**YOUR GOAL:**
Which lines of the records below contain the word "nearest"? Copy each of them out.

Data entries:
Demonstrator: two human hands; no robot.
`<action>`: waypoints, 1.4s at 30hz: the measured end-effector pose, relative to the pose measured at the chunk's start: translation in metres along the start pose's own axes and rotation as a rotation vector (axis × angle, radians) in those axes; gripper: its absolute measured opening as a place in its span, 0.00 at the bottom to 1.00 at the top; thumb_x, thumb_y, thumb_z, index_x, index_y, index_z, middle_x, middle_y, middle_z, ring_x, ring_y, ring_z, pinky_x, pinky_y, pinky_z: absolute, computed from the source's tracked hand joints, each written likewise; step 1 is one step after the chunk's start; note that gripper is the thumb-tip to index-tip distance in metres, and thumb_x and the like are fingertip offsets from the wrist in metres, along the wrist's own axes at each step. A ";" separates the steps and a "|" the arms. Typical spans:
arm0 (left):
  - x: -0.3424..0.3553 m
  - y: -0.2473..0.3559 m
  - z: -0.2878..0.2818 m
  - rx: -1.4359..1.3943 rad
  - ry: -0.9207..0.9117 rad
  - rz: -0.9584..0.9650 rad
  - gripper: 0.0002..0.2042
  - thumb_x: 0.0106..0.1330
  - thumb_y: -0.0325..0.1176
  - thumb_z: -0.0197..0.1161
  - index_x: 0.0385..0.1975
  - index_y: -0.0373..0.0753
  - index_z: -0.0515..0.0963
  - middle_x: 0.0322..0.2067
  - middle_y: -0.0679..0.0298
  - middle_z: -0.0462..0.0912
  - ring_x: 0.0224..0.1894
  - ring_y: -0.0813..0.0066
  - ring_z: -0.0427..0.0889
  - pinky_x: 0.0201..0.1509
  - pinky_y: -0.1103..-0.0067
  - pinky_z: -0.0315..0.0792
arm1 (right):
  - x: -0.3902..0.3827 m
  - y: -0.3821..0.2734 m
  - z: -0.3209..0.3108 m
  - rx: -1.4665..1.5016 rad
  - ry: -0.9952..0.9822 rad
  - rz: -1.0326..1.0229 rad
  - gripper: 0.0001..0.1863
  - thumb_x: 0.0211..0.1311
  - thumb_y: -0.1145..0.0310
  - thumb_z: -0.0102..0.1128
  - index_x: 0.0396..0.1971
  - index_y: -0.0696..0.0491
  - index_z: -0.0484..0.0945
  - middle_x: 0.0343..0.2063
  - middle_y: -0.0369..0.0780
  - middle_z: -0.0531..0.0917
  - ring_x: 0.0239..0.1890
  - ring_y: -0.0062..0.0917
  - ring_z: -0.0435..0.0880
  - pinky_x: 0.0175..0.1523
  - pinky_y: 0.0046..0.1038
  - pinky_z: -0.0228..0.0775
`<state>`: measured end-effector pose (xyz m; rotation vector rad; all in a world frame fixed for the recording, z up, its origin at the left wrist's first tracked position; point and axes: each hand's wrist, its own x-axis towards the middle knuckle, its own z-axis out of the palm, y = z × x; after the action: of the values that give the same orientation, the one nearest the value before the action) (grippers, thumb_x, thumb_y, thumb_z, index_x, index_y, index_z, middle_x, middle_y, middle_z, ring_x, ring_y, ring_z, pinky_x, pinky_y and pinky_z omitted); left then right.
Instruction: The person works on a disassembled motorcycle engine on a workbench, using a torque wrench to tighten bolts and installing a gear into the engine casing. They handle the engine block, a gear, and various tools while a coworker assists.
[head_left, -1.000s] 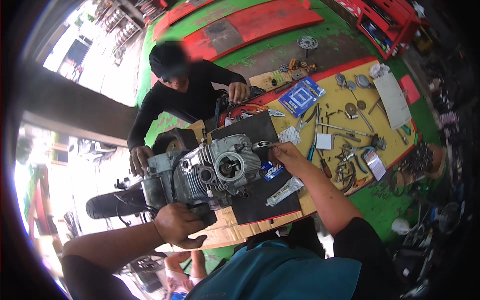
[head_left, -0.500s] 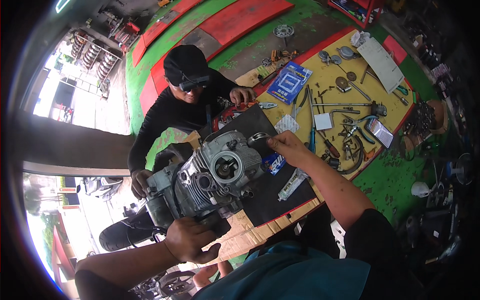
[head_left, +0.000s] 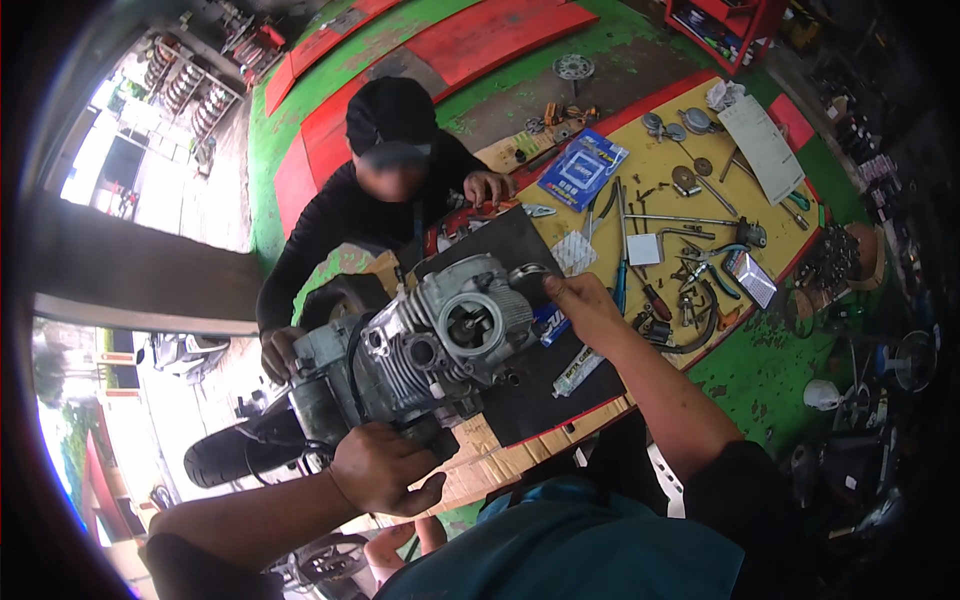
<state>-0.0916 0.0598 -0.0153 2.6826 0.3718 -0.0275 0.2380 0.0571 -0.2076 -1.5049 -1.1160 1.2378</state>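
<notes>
A grey motorcycle engine (head_left: 405, 350) with a finned cylinder lies across the near left of the workbench. Its round opening (head_left: 470, 325) faces up, with metal parts inside. My left hand (head_left: 385, 468) is closed on the lower near side of the engine, thumb sticking out; its fingertips are partly hidden. With thumb and fingers, my right hand (head_left: 583, 303) grips a rounded dark metal piece with a shiny rim (head_left: 528, 270) at the engine's right end. Whether that piece is attached to the engine, I cannot tell. Across from me, a co-worker's hand (head_left: 278, 355) rests on the engine's far left.
A black mat (head_left: 525, 420) lies under the engine, with a tube (head_left: 578, 372) on it. Tools, gears and a blue packet (head_left: 583, 170) cover the yellow benchtop (head_left: 660, 135). The co-worker (head_left: 390, 150) stands opposite; a tyre (head_left: 245, 445) is at left.
The whole view has shifted slightly. The co-worker's head has moved a little to the right. Both my hands keep their grip on the engine and the rounded piece.
</notes>
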 end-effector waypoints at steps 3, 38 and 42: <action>0.002 0.007 -0.004 -0.025 0.001 -0.006 0.09 0.56 0.40 0.69 0.25 0.43 0.80 0.22 0.64 0.79 0.18 0.65 0.80 0.24 0.70 0.74 | -0.011 -0.008 -0.002 0.032 0.034 0.037 0.38 0.74 0.38 0.56 0.15 0.59 0.70 0.12 0.33 0.64 0.21 0.17 0.62 0.26 0.33 0.55; -0.004 0.008 0.001 0.061 0.048 -0.074 0.11 0.54 0.45 0.71 0.23 0.47 0.80 0.18 0.70 0.76 0.19 0.66 0.78 0.25 0.69 0.71 | 0.034 -0.069 -0.024 -0.242 -0.208 -0.608 0.13 0.67 0.63 0.63 0.31 0.59 0.81 0.28 0.49 0.82 0.34 0.48 0.82 0.37 0.40 0.72; -0.007 0.008 0.005 0.054 0.068 -0.084 0.10 0.54 0.44 0.71 0.23 0.46 0.81 0.18 0.69 0.76 0.19 0.66 0.77 0.24 0.70 0.71 | 0.032 -0.066 -0.022 -0.121 -0.244 -0.488 0.12 0.65 0.65 0.64 0.31 0.59 0.81 0.28 0.49 0.82 0.32 0.46 0.82 0.37 0.38 0.71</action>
<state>-0.0958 0.0486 -0.0158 2.7244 0.5118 0.0298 0.2552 0.1013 -0.1472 -1.0866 -1.6297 1.0386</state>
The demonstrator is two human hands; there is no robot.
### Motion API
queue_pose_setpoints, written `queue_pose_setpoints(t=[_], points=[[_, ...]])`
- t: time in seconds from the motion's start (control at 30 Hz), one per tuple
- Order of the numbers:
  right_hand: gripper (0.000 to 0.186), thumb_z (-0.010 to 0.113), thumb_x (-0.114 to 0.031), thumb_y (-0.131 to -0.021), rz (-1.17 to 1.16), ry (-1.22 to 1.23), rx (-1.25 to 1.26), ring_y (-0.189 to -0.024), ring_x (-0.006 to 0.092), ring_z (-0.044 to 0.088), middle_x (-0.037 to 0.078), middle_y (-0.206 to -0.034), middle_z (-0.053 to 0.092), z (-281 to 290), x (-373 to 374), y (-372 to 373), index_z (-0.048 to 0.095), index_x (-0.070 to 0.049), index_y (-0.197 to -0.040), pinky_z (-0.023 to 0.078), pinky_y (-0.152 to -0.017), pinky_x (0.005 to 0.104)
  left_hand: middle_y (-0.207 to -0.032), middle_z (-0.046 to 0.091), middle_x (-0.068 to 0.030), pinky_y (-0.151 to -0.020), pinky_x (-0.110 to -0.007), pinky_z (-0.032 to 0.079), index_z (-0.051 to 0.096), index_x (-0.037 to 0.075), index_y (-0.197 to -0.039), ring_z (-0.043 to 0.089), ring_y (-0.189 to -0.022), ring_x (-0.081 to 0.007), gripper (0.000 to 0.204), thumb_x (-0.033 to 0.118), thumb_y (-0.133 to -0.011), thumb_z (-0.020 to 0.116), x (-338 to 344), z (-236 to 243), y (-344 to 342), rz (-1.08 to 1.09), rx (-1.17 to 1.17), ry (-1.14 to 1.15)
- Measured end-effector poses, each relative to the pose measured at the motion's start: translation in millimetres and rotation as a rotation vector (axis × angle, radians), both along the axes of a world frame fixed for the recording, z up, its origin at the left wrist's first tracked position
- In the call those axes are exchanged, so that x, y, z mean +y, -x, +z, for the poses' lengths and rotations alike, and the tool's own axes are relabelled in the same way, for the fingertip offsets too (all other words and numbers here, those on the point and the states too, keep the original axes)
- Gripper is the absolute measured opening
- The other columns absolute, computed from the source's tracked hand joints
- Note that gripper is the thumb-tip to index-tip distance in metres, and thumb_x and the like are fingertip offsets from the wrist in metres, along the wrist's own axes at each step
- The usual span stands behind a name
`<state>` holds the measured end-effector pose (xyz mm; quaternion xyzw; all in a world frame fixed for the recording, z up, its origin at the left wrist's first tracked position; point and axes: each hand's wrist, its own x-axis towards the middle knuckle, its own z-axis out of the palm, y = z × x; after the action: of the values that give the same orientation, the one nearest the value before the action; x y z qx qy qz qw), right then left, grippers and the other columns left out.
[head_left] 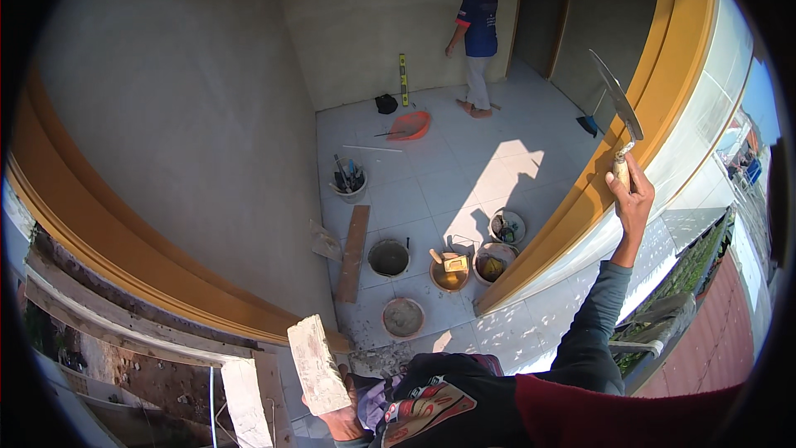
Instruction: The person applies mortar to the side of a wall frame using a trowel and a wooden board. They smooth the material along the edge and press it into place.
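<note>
My right hand [632, 195] grips the wooden handle of a metal trowel [615, 91], raised with its blade pointing up beside the orange door frame [667, 8] on the right. My left hand [344, 415], low at the bottom center, holds a pale, plaster-crusted rectangular board [317, 361]; its fingers are mostly hidden behind it. Below on the tiled floor [439, 182] stand a bucket of grey mix [404, 318], a dark bucket [388, 265] and an orange bucket [449, 280] with a yellow float on it.
A person [481, 25] in a blue shirt stands at the back wall [365, 25]. Nearby are a level [403, 79], an orange dustpan [410, 126], a broom [587, 123], a tool bucket [352, 192] and a plank [354, 249]. An open drop [141, 382] lies at lower left.
</note>
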<state>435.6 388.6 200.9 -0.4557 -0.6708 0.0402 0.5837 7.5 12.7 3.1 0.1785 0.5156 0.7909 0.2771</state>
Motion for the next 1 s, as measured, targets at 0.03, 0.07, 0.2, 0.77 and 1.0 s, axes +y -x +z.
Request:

**TASK RESULT:**
`<state>`: measured end-effector pose (xyz m; rotation vector rad; all in a world frame fixed for the recording, z up, its origin at the left wrist's first tracked position; point and axes: each hand's wrist, its own x-axis towards the middle knuckle, its own z-axis out of the palm, y = z × x; after the action: of the values that give the same orientation, the one nearest the value before the action) (grippers, thumb_x, thumb_y, thumb_z, index_x, index_y, index_z, middle_x, middle_y, middle_z, ring_x, ring_y, ring_z, pinky_x, pinky_y and pinky_z omitted); left then right.
`<state>` holds the measured end-effector pose (xyz mm; quaternion xyzw; all in a world frame fixed for the recording, z up, its origin at the left wrist's first tracked position; point and axes: each hand's wrist, its own x-axis towards the middle knuckle, its own z-axis out of the palm, y = z × x; after the action: of the values that give the same orientation, the one nearest the value before the action; x y z qx qy qz qw), right then left, grippers and the other columns left out.

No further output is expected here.